◆ **WHAT YOU WILL DO**
Somewhere below are a line with "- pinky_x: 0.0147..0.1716" and a later line with "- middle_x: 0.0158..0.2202". Output exactly those lines and all lines between them.

◆ **DATA TO PROCESS**
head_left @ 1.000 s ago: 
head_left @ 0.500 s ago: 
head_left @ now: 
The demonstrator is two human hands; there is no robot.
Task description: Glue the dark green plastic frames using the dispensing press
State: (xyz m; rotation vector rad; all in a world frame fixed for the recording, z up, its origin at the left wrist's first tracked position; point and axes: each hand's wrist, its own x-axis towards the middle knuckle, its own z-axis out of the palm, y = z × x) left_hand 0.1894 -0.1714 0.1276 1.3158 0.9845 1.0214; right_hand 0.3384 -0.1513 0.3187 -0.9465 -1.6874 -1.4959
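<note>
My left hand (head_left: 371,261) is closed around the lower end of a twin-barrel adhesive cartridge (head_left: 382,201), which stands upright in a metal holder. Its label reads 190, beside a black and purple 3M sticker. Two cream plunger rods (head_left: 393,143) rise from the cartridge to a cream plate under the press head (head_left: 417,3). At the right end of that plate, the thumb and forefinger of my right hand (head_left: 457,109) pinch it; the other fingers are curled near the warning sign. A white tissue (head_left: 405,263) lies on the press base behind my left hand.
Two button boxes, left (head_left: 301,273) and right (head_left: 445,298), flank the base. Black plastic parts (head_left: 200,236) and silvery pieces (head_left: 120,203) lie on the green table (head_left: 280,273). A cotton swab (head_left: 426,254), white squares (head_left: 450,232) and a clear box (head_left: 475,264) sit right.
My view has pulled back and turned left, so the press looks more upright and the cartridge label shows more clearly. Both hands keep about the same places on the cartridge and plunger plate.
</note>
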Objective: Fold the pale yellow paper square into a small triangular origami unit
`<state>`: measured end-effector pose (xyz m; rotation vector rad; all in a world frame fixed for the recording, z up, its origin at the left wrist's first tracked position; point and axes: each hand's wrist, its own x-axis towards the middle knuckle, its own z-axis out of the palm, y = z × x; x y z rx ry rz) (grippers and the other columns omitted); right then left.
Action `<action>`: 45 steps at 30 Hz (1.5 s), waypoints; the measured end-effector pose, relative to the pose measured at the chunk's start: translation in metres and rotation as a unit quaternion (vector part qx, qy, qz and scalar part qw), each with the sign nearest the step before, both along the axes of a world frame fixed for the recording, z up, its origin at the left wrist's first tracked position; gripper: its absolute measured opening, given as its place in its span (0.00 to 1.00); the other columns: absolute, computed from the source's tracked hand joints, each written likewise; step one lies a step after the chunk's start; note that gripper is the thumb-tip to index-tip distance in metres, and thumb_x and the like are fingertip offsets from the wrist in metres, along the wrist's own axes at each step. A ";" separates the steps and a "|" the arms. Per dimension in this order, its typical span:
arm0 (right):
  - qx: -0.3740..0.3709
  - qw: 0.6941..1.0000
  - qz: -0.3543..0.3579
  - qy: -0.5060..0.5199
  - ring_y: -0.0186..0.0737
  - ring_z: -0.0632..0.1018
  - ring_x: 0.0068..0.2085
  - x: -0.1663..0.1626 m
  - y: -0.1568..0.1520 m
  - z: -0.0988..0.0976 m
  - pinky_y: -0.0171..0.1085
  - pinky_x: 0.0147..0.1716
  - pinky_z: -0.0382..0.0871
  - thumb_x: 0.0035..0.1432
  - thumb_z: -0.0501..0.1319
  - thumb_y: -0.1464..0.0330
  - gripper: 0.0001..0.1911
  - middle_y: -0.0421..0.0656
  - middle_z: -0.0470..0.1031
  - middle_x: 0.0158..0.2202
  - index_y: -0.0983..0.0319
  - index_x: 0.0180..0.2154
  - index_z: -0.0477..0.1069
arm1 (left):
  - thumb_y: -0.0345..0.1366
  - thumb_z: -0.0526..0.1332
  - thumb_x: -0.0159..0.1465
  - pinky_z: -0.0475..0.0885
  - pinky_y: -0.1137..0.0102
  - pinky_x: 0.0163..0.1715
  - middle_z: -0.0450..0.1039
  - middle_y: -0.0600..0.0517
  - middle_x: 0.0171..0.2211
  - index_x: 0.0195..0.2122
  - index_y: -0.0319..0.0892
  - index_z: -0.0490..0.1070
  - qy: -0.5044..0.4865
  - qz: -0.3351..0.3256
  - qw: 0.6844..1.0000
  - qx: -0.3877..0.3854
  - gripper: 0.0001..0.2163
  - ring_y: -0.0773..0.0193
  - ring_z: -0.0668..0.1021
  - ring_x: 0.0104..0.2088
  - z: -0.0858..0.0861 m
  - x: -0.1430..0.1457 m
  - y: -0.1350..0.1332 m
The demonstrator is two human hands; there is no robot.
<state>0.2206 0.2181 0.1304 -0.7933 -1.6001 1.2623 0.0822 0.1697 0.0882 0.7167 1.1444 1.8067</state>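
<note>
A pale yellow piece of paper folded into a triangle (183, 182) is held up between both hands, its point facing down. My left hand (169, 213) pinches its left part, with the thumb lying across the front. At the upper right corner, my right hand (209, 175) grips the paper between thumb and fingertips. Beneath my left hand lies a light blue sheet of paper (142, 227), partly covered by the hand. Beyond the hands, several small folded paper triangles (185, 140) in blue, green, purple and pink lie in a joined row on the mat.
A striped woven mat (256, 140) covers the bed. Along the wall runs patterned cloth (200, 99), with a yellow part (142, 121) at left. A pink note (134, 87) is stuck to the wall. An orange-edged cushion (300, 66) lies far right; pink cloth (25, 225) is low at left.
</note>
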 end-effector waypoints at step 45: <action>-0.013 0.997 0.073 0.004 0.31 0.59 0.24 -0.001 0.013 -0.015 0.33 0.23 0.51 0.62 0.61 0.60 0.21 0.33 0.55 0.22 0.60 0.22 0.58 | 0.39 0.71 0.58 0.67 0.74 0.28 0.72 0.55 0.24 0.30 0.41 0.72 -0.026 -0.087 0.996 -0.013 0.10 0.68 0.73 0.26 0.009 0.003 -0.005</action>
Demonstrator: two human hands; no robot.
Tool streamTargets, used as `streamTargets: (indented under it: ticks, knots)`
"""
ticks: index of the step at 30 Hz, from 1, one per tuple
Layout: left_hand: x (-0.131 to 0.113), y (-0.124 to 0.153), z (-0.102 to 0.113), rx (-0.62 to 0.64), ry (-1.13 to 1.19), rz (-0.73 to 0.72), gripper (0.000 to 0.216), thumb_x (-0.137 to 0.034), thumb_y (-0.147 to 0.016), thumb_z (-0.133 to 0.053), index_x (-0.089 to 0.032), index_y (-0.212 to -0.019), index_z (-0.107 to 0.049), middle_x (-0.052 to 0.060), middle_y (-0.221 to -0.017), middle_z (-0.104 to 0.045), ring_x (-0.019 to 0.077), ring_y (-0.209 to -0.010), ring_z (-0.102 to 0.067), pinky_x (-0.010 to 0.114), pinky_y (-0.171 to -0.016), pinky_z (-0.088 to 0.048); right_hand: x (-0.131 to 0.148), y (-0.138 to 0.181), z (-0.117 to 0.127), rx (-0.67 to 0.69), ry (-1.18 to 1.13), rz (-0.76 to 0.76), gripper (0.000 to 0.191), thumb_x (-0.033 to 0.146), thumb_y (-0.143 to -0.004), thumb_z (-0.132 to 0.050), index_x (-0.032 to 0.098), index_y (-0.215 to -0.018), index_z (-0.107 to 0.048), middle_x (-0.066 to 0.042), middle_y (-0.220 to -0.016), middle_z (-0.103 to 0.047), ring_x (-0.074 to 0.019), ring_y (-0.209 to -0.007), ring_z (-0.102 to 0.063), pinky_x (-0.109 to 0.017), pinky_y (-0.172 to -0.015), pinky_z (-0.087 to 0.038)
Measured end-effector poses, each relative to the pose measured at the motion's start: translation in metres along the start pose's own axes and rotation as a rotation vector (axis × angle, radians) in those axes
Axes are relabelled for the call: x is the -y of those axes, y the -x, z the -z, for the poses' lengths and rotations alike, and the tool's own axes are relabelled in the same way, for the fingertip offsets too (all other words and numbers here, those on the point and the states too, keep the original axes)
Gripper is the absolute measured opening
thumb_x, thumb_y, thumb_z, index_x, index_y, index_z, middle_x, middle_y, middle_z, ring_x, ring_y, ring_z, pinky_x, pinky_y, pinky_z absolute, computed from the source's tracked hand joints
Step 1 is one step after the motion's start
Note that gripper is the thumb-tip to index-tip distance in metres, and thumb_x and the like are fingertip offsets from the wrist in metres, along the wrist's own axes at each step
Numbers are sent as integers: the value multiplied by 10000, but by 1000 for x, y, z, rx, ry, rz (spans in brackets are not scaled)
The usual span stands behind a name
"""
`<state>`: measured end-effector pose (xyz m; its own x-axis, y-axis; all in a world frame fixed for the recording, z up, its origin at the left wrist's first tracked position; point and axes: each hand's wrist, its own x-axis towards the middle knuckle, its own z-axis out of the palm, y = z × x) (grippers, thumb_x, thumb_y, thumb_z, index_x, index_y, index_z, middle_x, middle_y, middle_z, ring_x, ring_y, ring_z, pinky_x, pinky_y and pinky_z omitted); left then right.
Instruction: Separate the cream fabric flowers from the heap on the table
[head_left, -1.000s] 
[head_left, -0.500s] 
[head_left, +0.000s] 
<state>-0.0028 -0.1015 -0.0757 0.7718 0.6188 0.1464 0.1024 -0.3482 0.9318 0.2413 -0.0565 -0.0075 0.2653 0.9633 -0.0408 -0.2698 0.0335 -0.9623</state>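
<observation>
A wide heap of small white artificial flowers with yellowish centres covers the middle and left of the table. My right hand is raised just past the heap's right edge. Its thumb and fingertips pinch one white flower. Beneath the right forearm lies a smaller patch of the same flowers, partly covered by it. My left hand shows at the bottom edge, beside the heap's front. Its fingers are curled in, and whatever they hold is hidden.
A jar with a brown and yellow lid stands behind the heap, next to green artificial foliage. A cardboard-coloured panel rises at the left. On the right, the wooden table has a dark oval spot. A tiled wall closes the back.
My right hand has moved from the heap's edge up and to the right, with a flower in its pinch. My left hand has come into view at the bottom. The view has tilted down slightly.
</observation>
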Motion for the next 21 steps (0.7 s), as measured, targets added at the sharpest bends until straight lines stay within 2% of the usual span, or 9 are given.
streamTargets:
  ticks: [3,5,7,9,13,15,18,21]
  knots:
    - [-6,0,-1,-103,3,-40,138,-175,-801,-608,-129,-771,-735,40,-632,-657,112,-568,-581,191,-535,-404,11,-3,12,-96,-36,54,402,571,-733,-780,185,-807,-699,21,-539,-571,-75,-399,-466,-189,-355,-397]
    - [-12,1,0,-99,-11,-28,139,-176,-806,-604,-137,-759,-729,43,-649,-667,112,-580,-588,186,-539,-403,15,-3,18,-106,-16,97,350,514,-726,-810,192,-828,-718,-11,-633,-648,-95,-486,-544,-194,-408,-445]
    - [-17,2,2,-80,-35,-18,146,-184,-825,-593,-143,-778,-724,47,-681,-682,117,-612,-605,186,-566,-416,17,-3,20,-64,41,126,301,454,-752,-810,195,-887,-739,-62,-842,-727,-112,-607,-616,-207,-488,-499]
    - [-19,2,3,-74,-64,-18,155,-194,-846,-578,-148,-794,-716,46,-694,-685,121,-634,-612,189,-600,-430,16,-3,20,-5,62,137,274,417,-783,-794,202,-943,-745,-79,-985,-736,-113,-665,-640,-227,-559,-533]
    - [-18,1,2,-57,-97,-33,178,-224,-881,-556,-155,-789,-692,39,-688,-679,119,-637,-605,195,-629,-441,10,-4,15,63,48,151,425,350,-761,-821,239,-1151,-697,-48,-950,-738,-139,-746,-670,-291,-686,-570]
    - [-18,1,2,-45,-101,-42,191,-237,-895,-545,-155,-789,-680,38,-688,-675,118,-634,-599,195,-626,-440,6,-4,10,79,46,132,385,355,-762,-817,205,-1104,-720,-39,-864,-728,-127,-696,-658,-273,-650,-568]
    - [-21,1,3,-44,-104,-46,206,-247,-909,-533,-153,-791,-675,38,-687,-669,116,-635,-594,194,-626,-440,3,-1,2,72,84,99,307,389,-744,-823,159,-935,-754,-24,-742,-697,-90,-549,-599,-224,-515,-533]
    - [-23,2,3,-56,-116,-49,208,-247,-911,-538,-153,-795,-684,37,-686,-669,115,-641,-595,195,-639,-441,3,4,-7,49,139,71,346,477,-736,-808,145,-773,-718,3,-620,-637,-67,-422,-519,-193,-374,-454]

◆ **RESULT OF THE EXERCISE**
  - pinky_x: 0.0147..0.1716
  - pinky_z: -0.0382..0.0871
  - thumb_x: 0.0035..0.1432
  - thumb_z: -0.0501..0.1319
  - thumb_y: -0.1464..0.0330
  - gripper: 0.0001..0.1911
  - middle_y: -0.0421..0.0656
  - middle_z: -0.0470..0.1031
  - middle_x: 0.0158..0.2202

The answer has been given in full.